Convaincu que le développement durable ne peut devenir réalité si l’engagement n’est pas pris d’assurer la réalisation pleine et entière des droits fondamentaux des femmes et s’il n’est pas fait en sorte que les femmes soient des partenaires égales des hommes pour la mise en oeuvre du programme de développement durable, le Comité recommande :

a)D’examiner et de résoudre, dans le cadre des programmes de lutte contre la pauvreté, le problème de la féminisation de la pauvreté et de se pencher sur la nécessité de créer des moyens d’existence durables pour les femmes des zones rurales et urbaines;

b)De considérer l’accès des femmes à des soins de santé appropriés, y compris aux soins de santé en matière de procréation, et la fourniture aux femmes et aux hommes des connaissances et des moyens pour éviter la propagation du VIH/sida comme un aspect essentiel du développement durable;

c)De considérer les femmes comme des parties prenantes qui ont une contribution importante à apporter au développement durable.

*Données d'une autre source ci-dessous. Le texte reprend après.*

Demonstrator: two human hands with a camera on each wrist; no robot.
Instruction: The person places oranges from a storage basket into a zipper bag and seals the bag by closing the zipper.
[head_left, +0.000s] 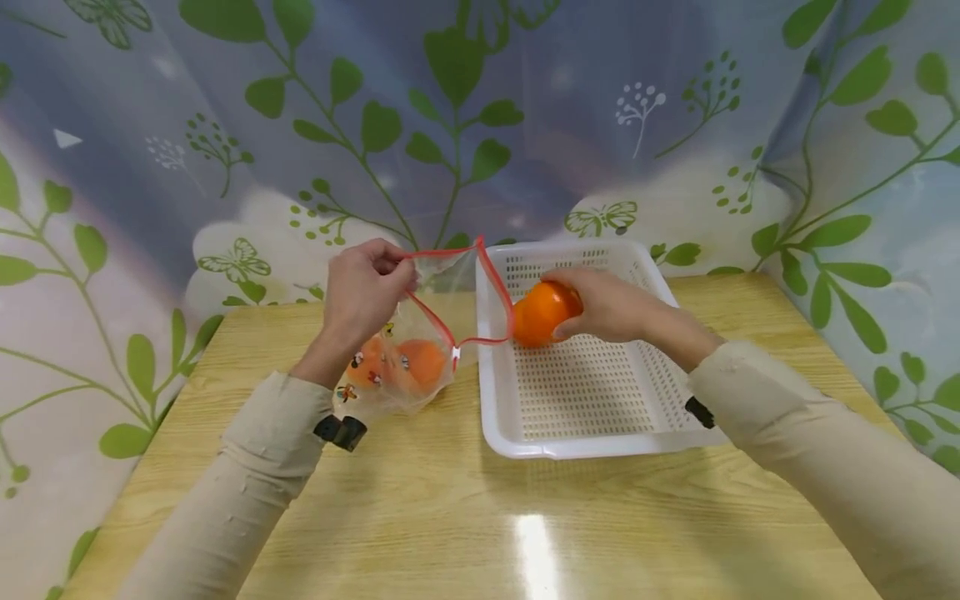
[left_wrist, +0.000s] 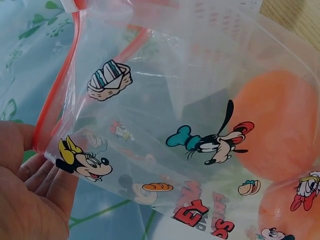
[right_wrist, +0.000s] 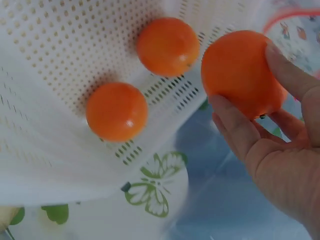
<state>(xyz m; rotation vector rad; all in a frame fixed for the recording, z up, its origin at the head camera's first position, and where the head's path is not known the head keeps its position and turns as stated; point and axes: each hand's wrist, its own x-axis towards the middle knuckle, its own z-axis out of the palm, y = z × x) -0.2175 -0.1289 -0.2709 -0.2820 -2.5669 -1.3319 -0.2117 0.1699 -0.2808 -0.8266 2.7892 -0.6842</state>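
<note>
My left hand (head_left: 363, 287) pinches the red-edged rim of a clear zip bag (left_wrist: 155, 110) printed with cartoon figures. The bag's mouth gapes toward the basket. Inside it, low down, lie two oranges, one (head_left: 420, 365) beside the other (head_left: 366, 367). My right hand (head_left: 611, 304) grips another orange (right_wrist: 242, 72), thumb on one side and fingers round the other, over the left part of a white plastic basket (head_left: 517, 446). Two more oranges, one (right_wrist: 167, 46) near the other (right_wrist: 117, 111), sit in the basket in the right wrist view.
The basket and the bag stand side by side on a wooden table (head_left: 420, 508). Behind them hangs a curtain (head_left: 555, 125) patterned with green leaves and butterflies. A black strap piece (head_left: 341, 431) shows at my left wrist.
</note>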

La responsabilisation des femmes à tous les niveaux, à des postes de direction et de décision dans les administrations publiques et en tant que membres responsables de la société civile, doit être considérée comme un élément fondamental du développement durable;

d)D’accorder une plus grande attention à l’éducation des femmes et des filles, notamment en ce qui concerne l’accès à la formation scientifique et aux technologies modernes de l’information et de la communication, étant donné que l’investissement dans l’éducation et le renforcement des capacités des femmes et des filles sert de catalyseur pour l’amélioration des indicateurs sociaux et le développement humain dans tous les pays;

e)D’adopter et de mettre en application des dispositifs de contrôle, des lois et des politiques afin de prévenir l’incidence négative et nocive du tourisme qui, tout en étant un important secteur de croissance, débouche souvent sur l’exploitation sexuelle et le trafic des femmes et des enfants, et la violence à leur égard;

f)D’allouer des ressources pour empêcher et éliminer toutes les formes de violence à l’égard des femmes, celle-ci constituant un grave obstacle au développement durable, à la paix et à la stabilité dans toutes les sociétés;

g)Tout en reconnaissant que l’industrie contribue à la croissance économique et à la création d’emplois, de formuler et de mettre en oeuvre des programmes d’action et des codes de conduite à l’intention des sociétés multinationales, en particulier celles qui opèrent dans les zones de promotion des investissements et des exportations. Le Comité considère également qu’il est nécessaire d’élaborer et de promouvoir de toute urgence une notion de responsabilité des entreprises vis-à-vis des travailleuses pour que ces dernières puissent bénéficier de conditions d’emploi équitables avec des garanties appropriées en matière d’hygiène du travail;

h)D’élaborer des systèmes de gestion durable des forêts de manière à tenir compte des préoccupations des femmes rurales, en reconnaissant notamment le droit des femmes à la propriété foncière;

i)De mettre au point des plans d’action pour faciliter l’accès au crédit pour les femmes à tous les niveaux et élargir les possibilités de microfinancement pour les activités entreprenariales des femmes à faible revenu;

j)D’accorder une attention particulière à la lutte contre la pauvreté des femmes âgées qui constituent la majorité de la population âgée de plus de 60 ans dans de nombreux pays;

k)De faire en sorte que les processus intergouvernementaux du système des Nations Unies encouragent des approches globales au développement par la formulation de politiques, la mise en place de structures de décision et l’adoption de modes de financement tenant compte des différences entre les sexes, en partenariat avec les gouvernements des États, les organisations régionales compétentes et la société civile. Le Comité estime que cette forme participative de programmation et de décision est essentielle pour le développement durable.